Fang, Min. Place-based Land Policy and Spatial Misallocation. Ann Arbor, MI: Inter-university Consortium for Political and Social Research [distributor], 2026-03-20. https://doi.org/10.3886/E247027V1

Project Description

Summary:  View help for Summary Place-based policies may create spatial misallocation. We investigate a major inland-favoring land policy in China aimed at reducing regional development gaps by allocating more urban land quotas to underdeveloped inland regions. We first show empirical evidence that this policy decreased productivity in more developed eastern areas relative to inland regions. We then build a prefecture-level spatial equilibrium model with migration, land quota constraints, and agglomeration. The model reveals that this policy led to substantial output and productivity losses by distorting both labor and production across regions. Regional output gaps narrowed, but workers from the underdeveloped areas reduced their migration to developed regions and earned less.
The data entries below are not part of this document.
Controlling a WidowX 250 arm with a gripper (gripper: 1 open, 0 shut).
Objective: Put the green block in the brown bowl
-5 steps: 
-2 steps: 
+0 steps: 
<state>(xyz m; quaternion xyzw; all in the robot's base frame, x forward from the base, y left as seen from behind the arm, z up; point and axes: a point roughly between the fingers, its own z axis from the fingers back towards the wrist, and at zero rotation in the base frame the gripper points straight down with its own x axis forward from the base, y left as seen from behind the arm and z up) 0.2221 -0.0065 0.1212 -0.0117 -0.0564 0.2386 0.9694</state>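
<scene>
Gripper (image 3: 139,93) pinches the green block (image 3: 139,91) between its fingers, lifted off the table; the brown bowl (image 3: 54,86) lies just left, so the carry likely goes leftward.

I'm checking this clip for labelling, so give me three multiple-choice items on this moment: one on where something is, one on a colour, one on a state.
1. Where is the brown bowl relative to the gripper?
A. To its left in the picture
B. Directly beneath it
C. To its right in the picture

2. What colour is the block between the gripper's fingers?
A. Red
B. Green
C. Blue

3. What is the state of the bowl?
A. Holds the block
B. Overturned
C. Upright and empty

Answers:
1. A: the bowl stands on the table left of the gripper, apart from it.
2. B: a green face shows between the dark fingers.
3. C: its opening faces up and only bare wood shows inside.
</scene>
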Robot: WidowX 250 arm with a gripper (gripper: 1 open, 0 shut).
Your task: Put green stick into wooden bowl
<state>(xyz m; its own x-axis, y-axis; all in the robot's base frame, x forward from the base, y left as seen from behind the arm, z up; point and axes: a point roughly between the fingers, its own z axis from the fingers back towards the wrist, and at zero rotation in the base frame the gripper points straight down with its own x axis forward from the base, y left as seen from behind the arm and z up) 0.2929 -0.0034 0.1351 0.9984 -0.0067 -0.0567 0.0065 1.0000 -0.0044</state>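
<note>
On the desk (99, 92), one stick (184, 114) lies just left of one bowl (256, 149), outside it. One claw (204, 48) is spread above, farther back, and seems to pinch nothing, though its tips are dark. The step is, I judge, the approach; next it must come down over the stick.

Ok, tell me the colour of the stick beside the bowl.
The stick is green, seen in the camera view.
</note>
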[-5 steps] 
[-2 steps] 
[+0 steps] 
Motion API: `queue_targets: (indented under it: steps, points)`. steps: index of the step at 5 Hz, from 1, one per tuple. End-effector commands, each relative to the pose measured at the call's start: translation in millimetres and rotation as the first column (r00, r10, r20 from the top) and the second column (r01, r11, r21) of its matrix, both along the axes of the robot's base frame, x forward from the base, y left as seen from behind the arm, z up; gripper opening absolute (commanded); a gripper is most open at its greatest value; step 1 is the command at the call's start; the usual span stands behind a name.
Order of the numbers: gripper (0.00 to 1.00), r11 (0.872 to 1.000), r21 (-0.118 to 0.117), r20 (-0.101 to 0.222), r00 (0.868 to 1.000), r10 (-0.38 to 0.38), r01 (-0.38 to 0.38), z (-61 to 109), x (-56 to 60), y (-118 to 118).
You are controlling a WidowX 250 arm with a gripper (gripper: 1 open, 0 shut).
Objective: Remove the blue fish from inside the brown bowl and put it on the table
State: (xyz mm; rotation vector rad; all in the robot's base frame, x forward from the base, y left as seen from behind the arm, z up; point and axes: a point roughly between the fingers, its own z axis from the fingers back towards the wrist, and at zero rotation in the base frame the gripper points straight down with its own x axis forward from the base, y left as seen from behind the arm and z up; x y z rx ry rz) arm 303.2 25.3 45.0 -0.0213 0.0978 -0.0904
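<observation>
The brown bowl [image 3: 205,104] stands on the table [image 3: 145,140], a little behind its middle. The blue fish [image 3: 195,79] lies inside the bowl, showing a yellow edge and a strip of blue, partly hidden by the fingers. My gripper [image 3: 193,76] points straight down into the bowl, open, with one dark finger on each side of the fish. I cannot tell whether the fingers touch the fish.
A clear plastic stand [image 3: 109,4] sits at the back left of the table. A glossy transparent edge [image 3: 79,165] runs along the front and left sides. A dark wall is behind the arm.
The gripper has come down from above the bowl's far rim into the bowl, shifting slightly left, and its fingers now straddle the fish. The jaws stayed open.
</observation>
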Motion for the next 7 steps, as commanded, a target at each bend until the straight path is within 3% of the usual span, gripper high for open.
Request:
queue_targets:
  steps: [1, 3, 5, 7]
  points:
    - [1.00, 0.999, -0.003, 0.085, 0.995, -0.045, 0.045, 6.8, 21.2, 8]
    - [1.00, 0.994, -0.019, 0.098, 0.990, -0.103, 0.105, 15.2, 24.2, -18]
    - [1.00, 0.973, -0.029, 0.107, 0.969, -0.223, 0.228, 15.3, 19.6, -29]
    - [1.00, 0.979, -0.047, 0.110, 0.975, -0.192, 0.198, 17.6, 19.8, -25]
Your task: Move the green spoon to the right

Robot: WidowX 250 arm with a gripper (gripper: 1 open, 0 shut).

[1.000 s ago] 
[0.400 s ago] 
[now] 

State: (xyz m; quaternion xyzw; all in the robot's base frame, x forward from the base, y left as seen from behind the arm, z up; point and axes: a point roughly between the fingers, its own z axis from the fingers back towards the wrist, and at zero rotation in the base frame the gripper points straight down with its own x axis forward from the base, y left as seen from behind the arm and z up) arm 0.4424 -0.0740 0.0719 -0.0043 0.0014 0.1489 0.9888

Counterfactuals suggest that national output would have been 1.8% higher in 2010 if the policy had not been implemented, and workers from underdeveloped areas would have earned 6.3%more income. Instead, regional monetary transfer policies could reduce regional inequality without significantly increasing spatial misallocation. Finally, we demonstrate that eliminating the place-based land quota system yields substantial benefits.